> _Task to carry out_: Search the material for the string "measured", then report how many lines hold it, with no other text.

> _Data for analysis_:
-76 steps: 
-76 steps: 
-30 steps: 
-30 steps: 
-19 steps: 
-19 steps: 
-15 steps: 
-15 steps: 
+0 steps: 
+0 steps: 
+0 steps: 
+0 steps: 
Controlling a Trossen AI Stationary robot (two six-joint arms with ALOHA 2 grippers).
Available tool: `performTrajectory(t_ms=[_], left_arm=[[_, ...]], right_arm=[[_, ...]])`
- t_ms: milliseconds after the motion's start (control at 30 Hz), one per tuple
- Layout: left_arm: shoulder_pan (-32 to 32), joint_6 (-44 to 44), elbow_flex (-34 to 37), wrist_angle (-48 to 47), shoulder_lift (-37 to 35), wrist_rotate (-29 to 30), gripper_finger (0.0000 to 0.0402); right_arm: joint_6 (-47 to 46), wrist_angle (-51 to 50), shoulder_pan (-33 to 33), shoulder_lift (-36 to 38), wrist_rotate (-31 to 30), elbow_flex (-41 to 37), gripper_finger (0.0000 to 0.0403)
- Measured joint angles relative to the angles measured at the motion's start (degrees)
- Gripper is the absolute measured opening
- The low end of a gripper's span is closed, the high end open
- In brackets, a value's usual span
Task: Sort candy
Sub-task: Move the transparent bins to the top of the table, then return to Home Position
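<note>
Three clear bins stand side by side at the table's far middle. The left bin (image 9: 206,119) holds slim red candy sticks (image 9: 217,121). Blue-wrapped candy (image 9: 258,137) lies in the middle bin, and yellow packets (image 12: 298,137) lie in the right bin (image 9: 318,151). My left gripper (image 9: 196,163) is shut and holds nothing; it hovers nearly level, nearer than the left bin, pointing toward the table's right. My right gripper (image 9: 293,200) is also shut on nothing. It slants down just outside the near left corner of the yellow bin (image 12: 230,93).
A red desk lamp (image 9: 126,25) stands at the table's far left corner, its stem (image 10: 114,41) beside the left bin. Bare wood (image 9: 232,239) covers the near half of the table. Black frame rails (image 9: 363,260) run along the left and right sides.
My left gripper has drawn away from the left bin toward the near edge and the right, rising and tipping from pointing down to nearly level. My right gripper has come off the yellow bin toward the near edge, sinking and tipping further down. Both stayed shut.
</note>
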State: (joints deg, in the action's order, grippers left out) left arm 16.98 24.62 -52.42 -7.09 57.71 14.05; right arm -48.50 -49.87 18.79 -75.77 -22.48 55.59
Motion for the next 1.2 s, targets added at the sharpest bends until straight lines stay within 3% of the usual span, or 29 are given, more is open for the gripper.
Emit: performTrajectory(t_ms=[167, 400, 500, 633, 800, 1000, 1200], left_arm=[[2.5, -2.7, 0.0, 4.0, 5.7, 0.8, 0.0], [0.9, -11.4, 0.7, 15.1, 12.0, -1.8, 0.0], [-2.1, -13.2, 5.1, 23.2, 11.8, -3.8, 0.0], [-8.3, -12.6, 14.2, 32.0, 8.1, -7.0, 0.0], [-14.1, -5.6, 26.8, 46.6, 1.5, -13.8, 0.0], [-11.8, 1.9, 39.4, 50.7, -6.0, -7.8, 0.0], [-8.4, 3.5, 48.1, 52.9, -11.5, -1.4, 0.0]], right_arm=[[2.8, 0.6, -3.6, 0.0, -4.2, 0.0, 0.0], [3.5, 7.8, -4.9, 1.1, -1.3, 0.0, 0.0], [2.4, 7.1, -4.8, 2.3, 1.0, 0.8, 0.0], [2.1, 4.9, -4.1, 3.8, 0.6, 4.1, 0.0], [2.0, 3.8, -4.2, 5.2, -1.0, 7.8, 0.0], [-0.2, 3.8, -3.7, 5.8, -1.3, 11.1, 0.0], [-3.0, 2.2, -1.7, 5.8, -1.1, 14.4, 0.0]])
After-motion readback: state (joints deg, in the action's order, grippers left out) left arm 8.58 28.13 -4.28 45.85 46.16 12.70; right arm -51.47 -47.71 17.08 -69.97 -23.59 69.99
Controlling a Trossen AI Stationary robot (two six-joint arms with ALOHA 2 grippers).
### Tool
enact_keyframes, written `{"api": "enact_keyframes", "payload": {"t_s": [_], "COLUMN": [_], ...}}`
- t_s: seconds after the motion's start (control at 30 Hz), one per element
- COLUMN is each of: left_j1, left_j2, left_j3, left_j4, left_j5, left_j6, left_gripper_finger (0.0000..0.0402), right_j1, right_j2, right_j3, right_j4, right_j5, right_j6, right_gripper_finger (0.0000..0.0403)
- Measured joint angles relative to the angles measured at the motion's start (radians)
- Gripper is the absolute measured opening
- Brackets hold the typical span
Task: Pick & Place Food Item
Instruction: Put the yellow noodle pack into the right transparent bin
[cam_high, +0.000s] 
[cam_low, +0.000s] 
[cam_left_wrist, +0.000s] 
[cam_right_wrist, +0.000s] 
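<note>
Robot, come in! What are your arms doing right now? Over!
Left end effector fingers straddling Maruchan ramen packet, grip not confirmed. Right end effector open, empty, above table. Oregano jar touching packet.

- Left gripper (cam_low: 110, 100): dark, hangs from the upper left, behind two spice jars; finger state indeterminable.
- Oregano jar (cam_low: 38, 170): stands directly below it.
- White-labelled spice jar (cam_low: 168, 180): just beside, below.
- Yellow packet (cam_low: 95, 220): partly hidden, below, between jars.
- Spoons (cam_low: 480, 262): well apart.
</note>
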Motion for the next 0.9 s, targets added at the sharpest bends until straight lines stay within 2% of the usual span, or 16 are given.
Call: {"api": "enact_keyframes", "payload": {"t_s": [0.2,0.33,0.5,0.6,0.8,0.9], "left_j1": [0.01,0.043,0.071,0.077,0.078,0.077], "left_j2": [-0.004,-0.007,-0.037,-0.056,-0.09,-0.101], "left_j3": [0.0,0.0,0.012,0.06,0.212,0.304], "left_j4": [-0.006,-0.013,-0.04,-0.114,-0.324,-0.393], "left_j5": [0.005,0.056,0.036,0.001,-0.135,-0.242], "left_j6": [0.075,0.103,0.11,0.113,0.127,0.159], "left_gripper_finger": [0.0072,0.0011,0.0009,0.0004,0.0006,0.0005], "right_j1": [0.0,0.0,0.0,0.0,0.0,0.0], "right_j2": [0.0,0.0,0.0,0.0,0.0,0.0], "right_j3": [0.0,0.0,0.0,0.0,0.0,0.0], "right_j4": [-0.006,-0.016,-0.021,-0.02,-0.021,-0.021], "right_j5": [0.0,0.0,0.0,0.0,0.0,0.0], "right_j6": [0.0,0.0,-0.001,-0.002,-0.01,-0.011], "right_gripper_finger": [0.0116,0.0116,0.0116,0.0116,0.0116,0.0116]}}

> _Output below_: 4